From the first line to the last, restate the material word for word, omitting pictures.
--- Information shown Enclosed Below ---
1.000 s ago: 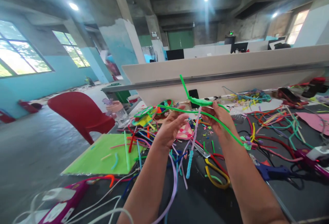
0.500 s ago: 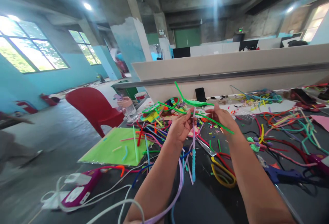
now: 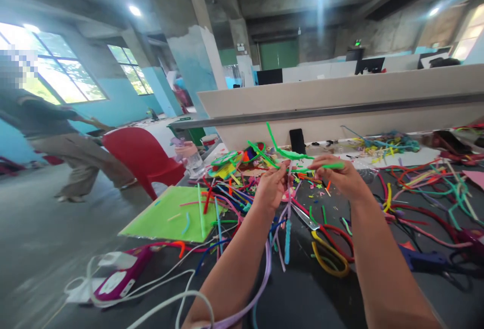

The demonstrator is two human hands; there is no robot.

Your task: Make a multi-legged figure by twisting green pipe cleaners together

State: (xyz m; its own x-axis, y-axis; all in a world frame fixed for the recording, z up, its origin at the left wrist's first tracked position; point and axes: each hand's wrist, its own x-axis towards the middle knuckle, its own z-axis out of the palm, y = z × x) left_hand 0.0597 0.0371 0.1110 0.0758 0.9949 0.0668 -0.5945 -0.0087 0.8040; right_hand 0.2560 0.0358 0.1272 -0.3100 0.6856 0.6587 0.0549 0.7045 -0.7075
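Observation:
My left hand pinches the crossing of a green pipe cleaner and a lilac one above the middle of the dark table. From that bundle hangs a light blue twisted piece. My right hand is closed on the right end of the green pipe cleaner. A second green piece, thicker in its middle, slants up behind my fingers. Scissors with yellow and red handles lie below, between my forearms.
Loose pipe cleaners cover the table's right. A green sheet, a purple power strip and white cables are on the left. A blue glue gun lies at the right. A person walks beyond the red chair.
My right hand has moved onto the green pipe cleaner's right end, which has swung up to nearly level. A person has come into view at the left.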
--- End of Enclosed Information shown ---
_Exercise answer_
1.000 s ago: 
0.500 s ago: 
now: 

The demonstrator is two human hands; there is no robot.

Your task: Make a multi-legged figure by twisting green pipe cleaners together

State: (xyz m; its own x-axis, y-axis; all in a world frame fixed for the recording, z up, its origin at the left wrist's first tracked position; point and axes: each hand's wrist, its own x-axis towards the middle knuckle, its own z-axis out of the palm, y = z × x) left_hand 0.0597 0.0371 0.1110 0.0758 0.9949 0.0668 -0.5945 -0.0087 0.8040; right_hand 0.2560 0.0358 0.1272 -0.3100 0.6856 0.6587 0.0549 0.7045 -0.7075
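Observation:
My left hand pinches the crossing of a green pipe cleaner and a lilac one above the middle of the dark table. From that bundle hangs a light blue twisted piece. My right hand is closed on the right end of the green pipe cleaner. A second green piece, thicker in its middle, slants up behind my fingers. Scissors with yellow and red handles lie below, between my forearms.
Loose pipe cleaners cover the table's right. A green sheet, a purple power strip and white cables are on the left. A blue glue gun lies at the right. A person walks beyond the red chair.
My right hand has moved onto the green pipe cleaner's right end, which has swung up to nearly level. A person has come into view at the left.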

What needed an answer now has one.